WHAT YOU SHOULD DO: Extract the complete data exactly as given.

GIVEN MATERIAL:
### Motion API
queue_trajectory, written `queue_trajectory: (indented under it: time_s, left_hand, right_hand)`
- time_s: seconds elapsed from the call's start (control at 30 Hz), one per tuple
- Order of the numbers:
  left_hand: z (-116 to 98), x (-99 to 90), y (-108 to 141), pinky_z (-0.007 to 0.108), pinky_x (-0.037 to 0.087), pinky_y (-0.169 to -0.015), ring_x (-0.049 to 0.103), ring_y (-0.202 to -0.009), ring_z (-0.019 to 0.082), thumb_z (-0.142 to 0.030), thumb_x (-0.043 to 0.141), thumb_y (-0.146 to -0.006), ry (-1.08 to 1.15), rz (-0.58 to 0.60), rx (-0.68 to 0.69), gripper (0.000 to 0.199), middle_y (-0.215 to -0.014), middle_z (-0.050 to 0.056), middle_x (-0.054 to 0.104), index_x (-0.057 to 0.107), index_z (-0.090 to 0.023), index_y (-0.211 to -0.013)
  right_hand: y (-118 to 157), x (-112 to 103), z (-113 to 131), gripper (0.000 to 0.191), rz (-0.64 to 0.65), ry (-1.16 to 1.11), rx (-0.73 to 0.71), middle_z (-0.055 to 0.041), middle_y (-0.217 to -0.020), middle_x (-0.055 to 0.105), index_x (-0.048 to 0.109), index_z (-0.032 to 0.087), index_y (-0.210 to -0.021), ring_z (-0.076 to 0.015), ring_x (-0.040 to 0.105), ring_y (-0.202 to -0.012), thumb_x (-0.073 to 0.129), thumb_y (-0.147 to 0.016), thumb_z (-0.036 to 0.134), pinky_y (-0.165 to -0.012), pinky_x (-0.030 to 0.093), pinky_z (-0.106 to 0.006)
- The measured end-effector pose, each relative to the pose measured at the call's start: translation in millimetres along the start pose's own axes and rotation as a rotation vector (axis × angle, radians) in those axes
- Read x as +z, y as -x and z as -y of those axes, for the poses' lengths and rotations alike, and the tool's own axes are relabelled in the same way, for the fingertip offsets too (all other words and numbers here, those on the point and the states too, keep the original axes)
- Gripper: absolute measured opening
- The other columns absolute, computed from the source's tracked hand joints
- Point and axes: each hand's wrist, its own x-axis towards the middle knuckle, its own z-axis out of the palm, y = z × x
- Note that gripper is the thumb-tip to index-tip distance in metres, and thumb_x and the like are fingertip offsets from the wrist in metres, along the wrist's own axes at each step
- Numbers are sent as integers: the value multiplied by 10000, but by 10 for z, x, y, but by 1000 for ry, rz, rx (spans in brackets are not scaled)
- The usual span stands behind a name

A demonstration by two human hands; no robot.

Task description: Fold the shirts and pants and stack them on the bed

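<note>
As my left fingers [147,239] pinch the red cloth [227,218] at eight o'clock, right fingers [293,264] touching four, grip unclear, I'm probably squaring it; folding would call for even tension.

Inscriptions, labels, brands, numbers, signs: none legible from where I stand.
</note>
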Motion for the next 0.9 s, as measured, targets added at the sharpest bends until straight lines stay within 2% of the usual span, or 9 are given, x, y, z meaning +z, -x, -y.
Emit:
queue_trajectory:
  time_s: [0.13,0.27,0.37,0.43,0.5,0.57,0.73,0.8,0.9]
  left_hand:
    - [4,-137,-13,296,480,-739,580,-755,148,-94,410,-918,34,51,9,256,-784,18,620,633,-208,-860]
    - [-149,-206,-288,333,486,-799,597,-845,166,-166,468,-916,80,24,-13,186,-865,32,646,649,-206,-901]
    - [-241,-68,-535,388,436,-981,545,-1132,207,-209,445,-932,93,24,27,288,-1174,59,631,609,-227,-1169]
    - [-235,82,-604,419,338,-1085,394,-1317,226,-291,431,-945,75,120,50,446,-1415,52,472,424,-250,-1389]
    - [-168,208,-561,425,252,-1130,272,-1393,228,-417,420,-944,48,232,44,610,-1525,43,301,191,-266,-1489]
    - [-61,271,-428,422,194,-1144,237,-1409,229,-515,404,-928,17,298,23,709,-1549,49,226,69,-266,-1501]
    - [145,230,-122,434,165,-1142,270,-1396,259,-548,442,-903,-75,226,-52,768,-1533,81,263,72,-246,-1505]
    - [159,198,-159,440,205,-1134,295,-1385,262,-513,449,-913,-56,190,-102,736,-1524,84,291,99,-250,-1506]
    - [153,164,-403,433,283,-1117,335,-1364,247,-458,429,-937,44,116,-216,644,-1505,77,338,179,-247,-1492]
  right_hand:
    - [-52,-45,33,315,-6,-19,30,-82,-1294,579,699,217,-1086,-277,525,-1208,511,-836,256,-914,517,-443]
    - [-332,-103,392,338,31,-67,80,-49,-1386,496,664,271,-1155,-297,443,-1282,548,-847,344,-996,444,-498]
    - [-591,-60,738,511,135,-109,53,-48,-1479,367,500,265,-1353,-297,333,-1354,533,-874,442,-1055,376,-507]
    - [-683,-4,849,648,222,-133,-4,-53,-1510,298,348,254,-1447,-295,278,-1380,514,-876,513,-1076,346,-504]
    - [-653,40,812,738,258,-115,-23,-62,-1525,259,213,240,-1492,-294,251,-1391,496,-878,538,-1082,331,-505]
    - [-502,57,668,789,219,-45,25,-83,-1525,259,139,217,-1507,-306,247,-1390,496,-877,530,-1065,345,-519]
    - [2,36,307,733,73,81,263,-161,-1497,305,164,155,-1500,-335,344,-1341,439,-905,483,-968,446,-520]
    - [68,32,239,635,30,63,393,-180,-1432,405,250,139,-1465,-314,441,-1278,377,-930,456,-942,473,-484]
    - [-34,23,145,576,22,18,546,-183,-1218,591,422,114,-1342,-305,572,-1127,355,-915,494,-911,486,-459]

SOLVED PROBLEM:
### Motion API
queue_trajectory, written `queue_trajectory: (indented under it: time_s, left_hand, right_hand)`
- time_s: seconds elapsed from the call's start (control at 30 Hz), one per tuple
- Order of the numbers:
  left_hand: z (-116 to 98), x (-99 to 90), y (-108 to 141), pinky_z (-0.007 to 0.108), pinky_x (-0.037 to 0.087), pinky_y (-0.169 to -0.015), ring_x (-0.049 to 0.103), ring_y (-0.202 to -0.009), ring_z (-0.019 to 0.082), thumb_z (-0.142 to 0.030), thumb_x (-0.043 to 0.141), thumb_y (-0.146 to -0.006), ry (-1.08 to 1.15), rz (-0.58 to 0.60), rx (-0.68 to 0.69), gripper (0.000 to 0.199), middle_y (-0.215 to -0.014), middle_z (-0.050 to 0.056), middle_x (-0.054 to 0.104), index_x (-0.057 to 0.107), index_z (-0.090 to 0.023), index_y (-0.211 to -0.013)
  right_hand: y (-118 to 157), x (-112 to 103), z (-113 to 131), gripper (0.000 to 0.191), rz (-0.64 to 0.65), ry (-1.16 to 1.11), rx (-0.73 to 0.71), middle_z (-0.055 to 0.041), middle_y (-0.217 to -0.020), middle_x (-0.055 to 0.105), index_x (-0.048 to 0.109), index_z (-0.032 to 0.087), index_y (-0.210 to -0.021), ring_z (-0.076 to 0.015), ring_x (-0.040 to 0.105), ring_y (-0.202 to -0.012), thumb_x (-0.073 to 0.129), thumb_y (-0.147 to 0.016), thumb_z (-0.036 to 0.134), pinky_y (-0.165 to -0.012), pinky_x (-0.030 to 0.093), pinky_z (-0.106 to 0.006)
- The measured end-effector pose, each relative to the pose measured at the call's start: translation in millimetres along the start pose's own axes and rotation as a rotation vector (axis × angle, radians) in those axes
- Read x as +z, y as -x and z as -y of those axes, for the poses' lengths and rotations alike, and the tool's own axes are relabelled in the same way, for the fingertip offsets too (all other words and numbers here, those on the point and the states too, keep the original axes)
- Gripper: absolute measured opening
- The other columns absolute, computed from the source's tracked hand joints
- Point and axes: each hand's wrist, its own x-axis towards the middle knuckle, its own z-axis out of the palm, y = z × x
- Note that gripper is the thumb-tip to index-tip distance in metres, and thumb_x and the like are fingertip offsets from the wrist in metres, along the wrist's own axes at each step
- Numbers are sent as integers: the value multiplied by 10000, but by 10 for z, x, y, but by 1000 for ry, rz, rx (spans in brackets are not scaled)
- The usual span stands behind a name

A demonstration by two human hands; no robot.

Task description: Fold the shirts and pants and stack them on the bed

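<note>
As my left fingers [147,239] pinch the red cloth [227,218] at eight o'clock, right fingers [293,264] touching four, grip unclear, I'm probably squaring it; folding would call for even tension.

Inscriptions, labels, brands, numbers, signs: none legible from where I stand.
</note>
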Motion for the next 0.9 s, as measured, targets added at the sharpest bends until straight lines stay within 2% of the usual span, or 9 are given, x, y, z meaning +z, -x, -y.
Emit:
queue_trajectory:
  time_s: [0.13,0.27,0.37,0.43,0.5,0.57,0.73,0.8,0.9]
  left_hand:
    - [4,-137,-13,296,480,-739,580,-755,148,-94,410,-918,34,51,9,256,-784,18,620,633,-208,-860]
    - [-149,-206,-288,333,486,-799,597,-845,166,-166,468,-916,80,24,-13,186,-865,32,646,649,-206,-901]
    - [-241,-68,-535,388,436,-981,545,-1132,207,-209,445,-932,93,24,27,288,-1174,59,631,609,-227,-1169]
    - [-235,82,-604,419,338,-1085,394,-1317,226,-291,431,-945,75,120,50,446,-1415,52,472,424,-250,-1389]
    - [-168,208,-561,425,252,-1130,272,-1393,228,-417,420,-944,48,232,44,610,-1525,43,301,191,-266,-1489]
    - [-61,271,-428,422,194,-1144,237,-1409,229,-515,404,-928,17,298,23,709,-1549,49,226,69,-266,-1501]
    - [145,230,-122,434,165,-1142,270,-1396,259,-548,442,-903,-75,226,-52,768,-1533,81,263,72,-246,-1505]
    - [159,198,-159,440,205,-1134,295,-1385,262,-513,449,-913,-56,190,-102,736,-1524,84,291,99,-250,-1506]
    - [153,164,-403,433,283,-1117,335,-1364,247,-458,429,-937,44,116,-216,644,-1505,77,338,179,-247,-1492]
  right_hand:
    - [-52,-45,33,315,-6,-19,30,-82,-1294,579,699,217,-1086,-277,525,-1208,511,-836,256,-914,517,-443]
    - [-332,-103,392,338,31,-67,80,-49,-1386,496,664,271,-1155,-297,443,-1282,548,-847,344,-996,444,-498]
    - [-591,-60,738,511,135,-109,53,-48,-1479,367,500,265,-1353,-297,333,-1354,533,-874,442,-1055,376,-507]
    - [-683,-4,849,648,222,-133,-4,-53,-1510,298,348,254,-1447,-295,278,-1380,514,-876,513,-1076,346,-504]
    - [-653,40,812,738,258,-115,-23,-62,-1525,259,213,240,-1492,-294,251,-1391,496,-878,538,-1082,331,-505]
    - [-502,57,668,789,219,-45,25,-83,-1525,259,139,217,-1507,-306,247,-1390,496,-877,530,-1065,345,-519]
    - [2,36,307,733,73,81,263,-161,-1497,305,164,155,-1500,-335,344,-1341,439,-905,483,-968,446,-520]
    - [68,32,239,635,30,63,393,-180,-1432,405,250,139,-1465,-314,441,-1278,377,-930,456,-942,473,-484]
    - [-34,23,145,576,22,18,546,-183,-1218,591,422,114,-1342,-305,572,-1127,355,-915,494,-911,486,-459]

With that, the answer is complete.